В силу бережного отношения к жизни
русская идея не склонна к крайностям, но ориентирована на поиск мудрого равновесия между разрывными
антиномиями. Истина есть единство многообразия и гармоническое равновесие
противоположного. Истина ни одесную, ни
ошуюю, а на царском пути. Отсюда
русская идея проникнута здравым реализмом,
признанием самоценности этой жизни, ценности земного устроения. В одновременной
устремлённости к горнему и к земному нет болезненного разрыва, как то представлялось
многим. Гармония антиномий лежит в
основе христианства, религии Богочеловека, религии преображения и спасения в
Боге всего тварного мира. Сохраняя эту бытийную
двуполярность, а не срываясь в близорукий спиритуализм или слепой натурализм,
русская идея остаётся наиболее верной истине христианства: цель жизни – за пределами
земной жизни, но путь к ней лежит только в пределах мира сего; в этом высшее значение
жизни. Религиозный радикализм – устремлённость
к горнему – делает русскую идею умеренно
реалистичной в прагматике жизни. Русскую государственную, общественную,
церковную и бытовую жизнь устрояют здравый
смысл, жизненная мудрость и опыт.
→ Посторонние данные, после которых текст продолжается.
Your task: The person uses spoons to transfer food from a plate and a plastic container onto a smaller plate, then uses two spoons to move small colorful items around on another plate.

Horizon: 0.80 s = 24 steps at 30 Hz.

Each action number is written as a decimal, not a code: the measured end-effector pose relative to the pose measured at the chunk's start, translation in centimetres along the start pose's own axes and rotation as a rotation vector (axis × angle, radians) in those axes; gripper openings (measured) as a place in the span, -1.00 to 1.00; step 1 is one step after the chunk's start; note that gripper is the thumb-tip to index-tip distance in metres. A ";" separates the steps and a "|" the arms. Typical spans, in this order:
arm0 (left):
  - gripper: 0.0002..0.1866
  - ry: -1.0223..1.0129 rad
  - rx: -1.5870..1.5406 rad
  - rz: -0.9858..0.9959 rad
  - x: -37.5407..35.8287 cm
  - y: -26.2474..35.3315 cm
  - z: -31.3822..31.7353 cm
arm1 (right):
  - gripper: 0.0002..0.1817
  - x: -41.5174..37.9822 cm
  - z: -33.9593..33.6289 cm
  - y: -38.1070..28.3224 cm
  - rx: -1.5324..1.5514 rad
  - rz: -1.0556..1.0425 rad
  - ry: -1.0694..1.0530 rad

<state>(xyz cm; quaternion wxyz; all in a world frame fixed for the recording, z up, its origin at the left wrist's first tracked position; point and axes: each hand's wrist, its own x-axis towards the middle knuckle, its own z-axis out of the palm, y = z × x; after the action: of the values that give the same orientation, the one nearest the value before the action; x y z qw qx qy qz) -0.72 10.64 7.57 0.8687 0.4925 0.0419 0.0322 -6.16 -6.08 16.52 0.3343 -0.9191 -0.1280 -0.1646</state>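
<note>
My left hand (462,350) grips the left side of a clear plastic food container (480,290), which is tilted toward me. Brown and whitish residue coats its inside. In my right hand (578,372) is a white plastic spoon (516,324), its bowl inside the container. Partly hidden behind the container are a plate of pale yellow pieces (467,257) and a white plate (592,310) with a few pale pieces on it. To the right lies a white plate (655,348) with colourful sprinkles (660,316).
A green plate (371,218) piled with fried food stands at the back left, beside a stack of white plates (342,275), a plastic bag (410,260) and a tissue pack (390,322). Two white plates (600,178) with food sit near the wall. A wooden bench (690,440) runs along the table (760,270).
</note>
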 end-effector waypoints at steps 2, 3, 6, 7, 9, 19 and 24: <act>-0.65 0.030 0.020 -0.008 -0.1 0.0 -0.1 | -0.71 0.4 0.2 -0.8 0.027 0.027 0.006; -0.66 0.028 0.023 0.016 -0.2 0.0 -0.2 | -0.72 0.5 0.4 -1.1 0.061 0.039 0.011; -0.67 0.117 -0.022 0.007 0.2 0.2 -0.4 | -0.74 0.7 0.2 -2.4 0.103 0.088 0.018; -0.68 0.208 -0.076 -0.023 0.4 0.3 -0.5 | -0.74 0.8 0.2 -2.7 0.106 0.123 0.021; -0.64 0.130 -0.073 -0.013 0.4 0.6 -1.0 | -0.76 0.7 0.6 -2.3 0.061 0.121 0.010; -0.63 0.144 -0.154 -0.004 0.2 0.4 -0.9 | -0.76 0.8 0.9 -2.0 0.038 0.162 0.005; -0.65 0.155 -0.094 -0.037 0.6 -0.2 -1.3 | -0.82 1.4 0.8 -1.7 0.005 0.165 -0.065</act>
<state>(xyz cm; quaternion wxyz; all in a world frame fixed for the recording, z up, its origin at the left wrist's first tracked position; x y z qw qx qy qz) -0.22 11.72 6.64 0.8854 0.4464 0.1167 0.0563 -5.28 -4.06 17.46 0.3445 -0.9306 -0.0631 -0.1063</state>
Мудро-покойны и светло-реалистичны святые
Сергий Радонежский, Нил Сорский, Серафим Саровский. Инстинкт упорных
строителей, а не радикальных реформаторов господствует у большинства русских
князей и царей, у русских тружеников. Главная магистраль русской истории ведёт
через поиск разрешения конфликтов и противоречий жизни, поиск узкого пути
истинной жизни. Без инстинкта равновесия и спасающей середины русский народ был
бы раздавлен испытаниями. Маниакальный энтузиазм проистекает из слепой и ложной
веры: в иосифлянстве, в опричнине Грозного, у никонианцев и раскольников, у
Петра I. Все крайние цели, методы и средства в русской истории были срывами в
русской идее и изменой русскому характеру. Осторожное напряженное устроение
жизни, а не радикальные переломы позволяли создать условия для духовного
воспитания людей. Реалистичность русской идеи замыкается на её онтологичности,
земля соединяется с небом.
Может быть, с этим мудрым реализмом связано то, что Православие, по словам Н.А.
Бердяева, не ставило «слишком высоких
нравственных задач личности среднего человека, в нём огромная нравственная
снисходительность. Русскому человеку, прежде всего, было предъявлено требование
смирения… Смирение и было единственной формой дисциплины личности. Лучше
смиренно грешить, чем гордо совершенствоваться».
Характерное русское смирение – это смирение перед Божественным авторитетом: смиренно
открыться голосу Божиему и смиренно следовать ему. Смиренно принять бремя
Креста Христова – креста жизни, смерти и воскресения. В этом дерзновенном христианском смирении
проявляется понимание трагического земного пути к небу.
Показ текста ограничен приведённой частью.